_Data_.
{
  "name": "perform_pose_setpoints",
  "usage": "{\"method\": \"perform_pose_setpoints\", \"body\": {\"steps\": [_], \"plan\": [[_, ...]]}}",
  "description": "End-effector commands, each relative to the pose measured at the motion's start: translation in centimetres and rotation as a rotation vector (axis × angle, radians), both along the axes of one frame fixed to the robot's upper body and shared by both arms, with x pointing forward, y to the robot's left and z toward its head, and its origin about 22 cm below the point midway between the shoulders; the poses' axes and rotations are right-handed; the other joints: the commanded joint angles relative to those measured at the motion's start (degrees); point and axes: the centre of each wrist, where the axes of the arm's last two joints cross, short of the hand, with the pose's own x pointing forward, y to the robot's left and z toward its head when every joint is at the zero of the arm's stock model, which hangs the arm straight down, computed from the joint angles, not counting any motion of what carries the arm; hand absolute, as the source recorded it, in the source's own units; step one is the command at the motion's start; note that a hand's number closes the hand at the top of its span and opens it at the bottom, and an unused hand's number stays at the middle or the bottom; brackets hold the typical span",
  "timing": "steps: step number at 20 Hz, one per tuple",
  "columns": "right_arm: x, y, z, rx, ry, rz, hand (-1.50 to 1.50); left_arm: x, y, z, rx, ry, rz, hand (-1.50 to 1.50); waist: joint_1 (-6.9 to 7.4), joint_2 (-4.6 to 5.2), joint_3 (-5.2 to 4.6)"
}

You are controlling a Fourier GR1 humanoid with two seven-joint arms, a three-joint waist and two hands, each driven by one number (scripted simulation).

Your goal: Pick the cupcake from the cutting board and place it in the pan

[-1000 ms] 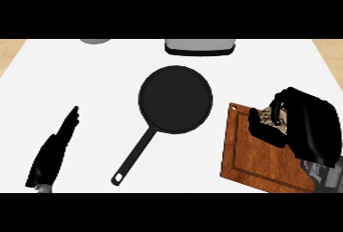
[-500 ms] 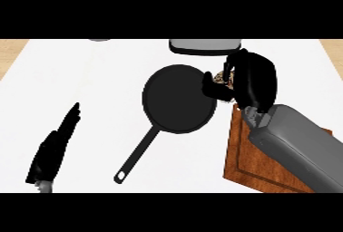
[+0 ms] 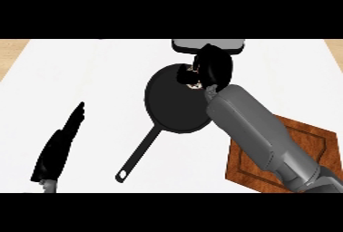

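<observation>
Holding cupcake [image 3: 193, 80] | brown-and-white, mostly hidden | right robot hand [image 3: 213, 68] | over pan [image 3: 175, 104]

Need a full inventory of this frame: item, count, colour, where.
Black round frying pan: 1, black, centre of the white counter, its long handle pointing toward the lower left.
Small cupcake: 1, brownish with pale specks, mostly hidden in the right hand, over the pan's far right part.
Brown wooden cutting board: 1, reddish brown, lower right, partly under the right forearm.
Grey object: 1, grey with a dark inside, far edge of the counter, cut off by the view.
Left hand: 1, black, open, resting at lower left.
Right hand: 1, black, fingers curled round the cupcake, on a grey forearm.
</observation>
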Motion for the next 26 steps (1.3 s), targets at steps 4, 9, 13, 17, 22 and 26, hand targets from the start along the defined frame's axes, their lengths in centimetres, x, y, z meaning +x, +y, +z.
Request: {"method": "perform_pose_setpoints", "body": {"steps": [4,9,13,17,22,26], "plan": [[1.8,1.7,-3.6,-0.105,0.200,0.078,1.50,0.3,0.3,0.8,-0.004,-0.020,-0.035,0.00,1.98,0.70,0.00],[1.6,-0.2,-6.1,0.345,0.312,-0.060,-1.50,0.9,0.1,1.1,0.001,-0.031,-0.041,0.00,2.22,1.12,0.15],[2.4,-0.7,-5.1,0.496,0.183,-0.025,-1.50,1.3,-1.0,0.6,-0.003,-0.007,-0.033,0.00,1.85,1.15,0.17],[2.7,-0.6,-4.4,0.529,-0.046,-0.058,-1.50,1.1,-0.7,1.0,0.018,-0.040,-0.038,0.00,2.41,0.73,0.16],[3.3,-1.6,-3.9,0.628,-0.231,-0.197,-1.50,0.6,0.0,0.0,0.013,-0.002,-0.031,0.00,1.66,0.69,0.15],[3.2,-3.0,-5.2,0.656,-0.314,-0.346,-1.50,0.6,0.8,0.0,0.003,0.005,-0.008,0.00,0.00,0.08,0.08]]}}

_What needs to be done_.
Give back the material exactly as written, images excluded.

_Exercise result_.
{
  "name": "perform_pose_setpoints",
  "usage": "{\"method\": \"perform_pose_setpoints\", \"body\": {\"steps\": [_], \"plan\": [[_, ...]]}}",
  "description": "End-effector commands, each relative to the pose measured at the motion's start: translation in centimetres and rotation as a rotation vector (axis × angle, radians), both along the axes of one frame fixed to the robot's upper body and shared by both arms, with x pointing forward, y to the robot's left and z toward its head, and its origin about 22 cm below the point midway between the shoulders; the poses' axes and rotations are right-handed; the other joints: the commanded joint angles relative to those measured at the motion's start (degrees); point and axes: the centre of each wrist, where the axes of the arm's last two joints cross, short of the hand, with the pose's own x pointing forward, y to the robot's left and z toward its head when every joint is at the zero of the arm's stock model, which hangs the arm straight down, computed from the joint angles, not counting any motion of what carries the arm; hand absolute, as the source recorded it, in the source's own units; step one is the command at the motion's start; note that a hand's number closes the hand at the top of its span and opens it at the bottom, and an unused hand's number stays at the middle or the bottom; brackets hold the typical span",
  "timing": "steps: step number at 20 Hz, one per tuple",
  "columns": "right_arm: x, y, z, rx, ry, rz, hand (-1.50 to 1.50); left_arm: x, y, z, rx, ry, rz, hand (-1.50 to 1.50); waist: joint_1 (-6.9 to 7.4), joint_2 (-4.6 to 5.2), joint_3 (-5.2 to 4.6)"
}

You are controlling a Fourier GR1 humanoid with two seven-joint arms, a three-joint waist and two hands, each driven by one number (scripted simulation).

Your goal: Pick the cupcake from the cutting board and place it in the pan

[-1000 ms] 
[-500 ms] 
[+0 ms] 

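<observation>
Holding cupcake [image 3: 193, 80] | brown-and-white, mostly hidden | right robot hand [image 3: 213, 68] | over pan [image 3: 175, 104]

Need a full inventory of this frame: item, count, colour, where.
Black round frying pan: 1, black, centre of the white counter, its long handle pointing toward the lower left.
Small cupcake: 1, brownish with pale specks, mostly hidden in the right hand, over the pan's far right part.
Brown wooden cutting board: 1, reddish brown, lower right, partly under the right forearm.
Grey object: 1, grey with a dark inside, far edge of the counter, cut off by the view.
Left hand: 1, black, open, resting at lower left.
Right hand: 1, black, fingers curled round the cupcake, on a grey forearm.
</observation>
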Motion for the next 26 steps (1.3 s), targets at steps 4, 9, 13, 17, 22 and 26, hand targets from the start along the defined frame's axes, their lengths in centimetres, x, y, z meaning +x, +y, +z.
Request: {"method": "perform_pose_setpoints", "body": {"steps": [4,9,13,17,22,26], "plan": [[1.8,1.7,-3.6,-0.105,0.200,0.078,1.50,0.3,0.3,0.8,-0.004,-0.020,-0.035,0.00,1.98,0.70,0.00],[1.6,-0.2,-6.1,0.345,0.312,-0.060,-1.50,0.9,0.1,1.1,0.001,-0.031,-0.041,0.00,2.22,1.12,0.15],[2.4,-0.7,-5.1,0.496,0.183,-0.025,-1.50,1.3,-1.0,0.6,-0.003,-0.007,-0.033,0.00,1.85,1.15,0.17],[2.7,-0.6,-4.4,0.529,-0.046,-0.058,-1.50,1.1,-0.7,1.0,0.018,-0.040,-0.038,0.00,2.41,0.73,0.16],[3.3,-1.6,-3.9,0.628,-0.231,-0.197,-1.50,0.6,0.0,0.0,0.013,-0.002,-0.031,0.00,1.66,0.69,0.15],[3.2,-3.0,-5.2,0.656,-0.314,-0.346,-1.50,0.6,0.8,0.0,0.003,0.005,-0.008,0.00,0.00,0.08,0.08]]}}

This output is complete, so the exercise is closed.